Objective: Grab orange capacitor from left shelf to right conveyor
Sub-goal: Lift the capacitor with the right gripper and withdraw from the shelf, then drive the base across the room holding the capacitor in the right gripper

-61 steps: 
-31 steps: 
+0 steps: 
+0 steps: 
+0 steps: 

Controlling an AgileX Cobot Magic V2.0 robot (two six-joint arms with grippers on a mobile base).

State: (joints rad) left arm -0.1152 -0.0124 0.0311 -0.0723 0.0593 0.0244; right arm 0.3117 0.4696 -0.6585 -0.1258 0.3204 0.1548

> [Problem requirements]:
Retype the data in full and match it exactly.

> [Solution for this task]:
Objective: Grab orange capacitor from left shelf to right conveyor
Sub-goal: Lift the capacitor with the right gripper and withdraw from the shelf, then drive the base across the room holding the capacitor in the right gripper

-61 steps: 
-31 steps: 
+0 steps: 
+0 steps: 
+0 steps: 

Controlling an AgileX Cobot Magic V2.0 robot (two six-joint arms with grippers on a mobile base).

State: (joints rad) left arm -0.1152 -0.0124 0.0311 -0.0723 0.0593 0.0244; right arm 0.3117 0.4696 -0.6585 -0.1258 0.3204 0.1548

The exercise requires nothing more.